Marie, la Marie de quand j’étais petit, n’est donc pas assez enceinte pour vous ? Et la fête des Mères ? Fêtant les mamans ne fête-t-on pas un peu la maternité en même temps ? Ce n’est pas assez ? Ça vous en prenait une enceinte absolument ? Aurons-nous bien vite aussi une journée mondiale de l’accouchement ? Les intégristes de l’allaitement obligatoire doivent bien avoir déjà leur semaine de l’allaitement, ne restera plus qu’à instituer un quart d’heure international de la copulation pour compléter la démonstration.

Comme si l’humanité se réveillait chaque matin en se disant : bon, qu’est-ce qu’on fêterait bien aujourd’hui ?

Essayez donc la vie, pour voir.

LA POUAISIE — Recevez-vous de ces courriels agrémentés de gugusses animés, le plus souvent jaunes, qui vous souhaitent une bonne journée ? Peut-être est-ce vous qui me les envoyez ? Pire que ces gugusses il y a ces citations qui donnent à vos courriels des airs de cartes Hallmark avec leurs vœux préimprimés.

Très à la mode ces jours-ci, cette insanité poético-philosophique au bas de nombreux courriels : Chacun de nous est un ange à une aile, qui ne peut voler qu’en étreignant un autre ange.

Ça pourrait être du Joselito Michaud, mais c’est d’un certain Luciano de Crescenzo hélas! italien.

Redites-moi ça... Chacun de nous est un ange à une aile qui ne peut voler qu’en étreignant un autre ange... J’ai essayé sur le même modèle, en commençant par «Chacun de nous» et en demandant l’avis de ma fiancée...

Chacun de nous est un toaster à deux tranches, toi et une autre, mon amour.

C’est qui l’autre tranche ?

Personne. Tu comprends pas, c’est un toast à l’amour.

Essaie autre chose.

OK, plus classico : chacun de nous est une petite fleur.

C’est mieux, continue...

Et beaucoup de fumier pour la faire pousser.

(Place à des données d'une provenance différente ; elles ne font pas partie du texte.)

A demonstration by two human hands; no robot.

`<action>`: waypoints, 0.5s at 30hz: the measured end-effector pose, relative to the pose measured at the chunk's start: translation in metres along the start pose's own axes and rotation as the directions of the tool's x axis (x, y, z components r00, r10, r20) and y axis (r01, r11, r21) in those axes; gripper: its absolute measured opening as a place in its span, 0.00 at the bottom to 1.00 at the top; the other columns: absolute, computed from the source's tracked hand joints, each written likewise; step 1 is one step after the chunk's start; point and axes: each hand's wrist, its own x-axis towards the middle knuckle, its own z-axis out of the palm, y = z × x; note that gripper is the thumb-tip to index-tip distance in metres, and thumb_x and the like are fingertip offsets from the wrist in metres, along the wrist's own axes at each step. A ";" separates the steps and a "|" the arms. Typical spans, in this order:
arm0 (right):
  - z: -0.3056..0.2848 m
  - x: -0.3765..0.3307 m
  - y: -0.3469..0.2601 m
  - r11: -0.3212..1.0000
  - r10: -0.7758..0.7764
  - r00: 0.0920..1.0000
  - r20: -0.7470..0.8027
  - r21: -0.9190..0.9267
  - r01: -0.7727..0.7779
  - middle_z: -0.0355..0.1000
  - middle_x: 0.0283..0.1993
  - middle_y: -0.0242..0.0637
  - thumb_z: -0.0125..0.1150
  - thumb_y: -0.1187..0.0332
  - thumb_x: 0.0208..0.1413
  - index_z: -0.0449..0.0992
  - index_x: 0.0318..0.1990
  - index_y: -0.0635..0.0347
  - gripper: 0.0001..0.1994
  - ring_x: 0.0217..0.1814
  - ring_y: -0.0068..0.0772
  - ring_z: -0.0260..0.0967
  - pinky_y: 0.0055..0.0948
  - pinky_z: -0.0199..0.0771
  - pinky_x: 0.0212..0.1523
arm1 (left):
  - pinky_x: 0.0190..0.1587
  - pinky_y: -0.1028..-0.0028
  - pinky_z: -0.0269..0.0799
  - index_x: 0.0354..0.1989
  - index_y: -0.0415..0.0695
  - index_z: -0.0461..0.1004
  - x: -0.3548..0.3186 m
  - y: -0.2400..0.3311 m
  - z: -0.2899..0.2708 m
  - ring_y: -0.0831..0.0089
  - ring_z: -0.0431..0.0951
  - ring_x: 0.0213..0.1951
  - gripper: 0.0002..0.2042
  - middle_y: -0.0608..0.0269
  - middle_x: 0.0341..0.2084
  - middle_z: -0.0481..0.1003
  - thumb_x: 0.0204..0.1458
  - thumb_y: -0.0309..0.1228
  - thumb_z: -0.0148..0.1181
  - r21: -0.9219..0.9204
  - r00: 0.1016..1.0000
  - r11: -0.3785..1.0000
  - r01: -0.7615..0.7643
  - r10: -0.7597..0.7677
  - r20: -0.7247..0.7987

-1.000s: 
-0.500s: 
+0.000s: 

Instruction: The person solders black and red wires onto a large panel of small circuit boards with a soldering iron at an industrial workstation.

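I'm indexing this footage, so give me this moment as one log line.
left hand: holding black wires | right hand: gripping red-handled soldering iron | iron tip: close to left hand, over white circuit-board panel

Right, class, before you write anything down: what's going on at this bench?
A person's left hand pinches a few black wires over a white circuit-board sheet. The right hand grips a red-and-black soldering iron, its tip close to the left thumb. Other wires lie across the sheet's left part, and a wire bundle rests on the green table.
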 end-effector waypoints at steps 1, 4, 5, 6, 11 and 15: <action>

RUMEURS — L’autre jour, dans cette chronique, je me vantais, et c’était pour me moquer de mon grand âge, je me vantais auprès de mon ami Maxime d’être brièvement sorti avec La Poune. Ce petit mot d’un lecteur (Gilbert Jean) :

Pendant des années, en rentrant à Montréal par le pont Viau, on pouvait lire un graffiti sur une bâtisse de béton, peut-être bien une station de pompage, tout près des premières maisons, du côté ouest du pont, qui disait : J’ai fourré La Poune. C’était donc vous ?

Non, monsieur. Je ne voudrais pas partir de rumeur, mais il ne m’étonnerait pas que ce soit la Poune elle-même qui soit l’auteure de ce graffiti pour... pour faire taire une autre rumeur.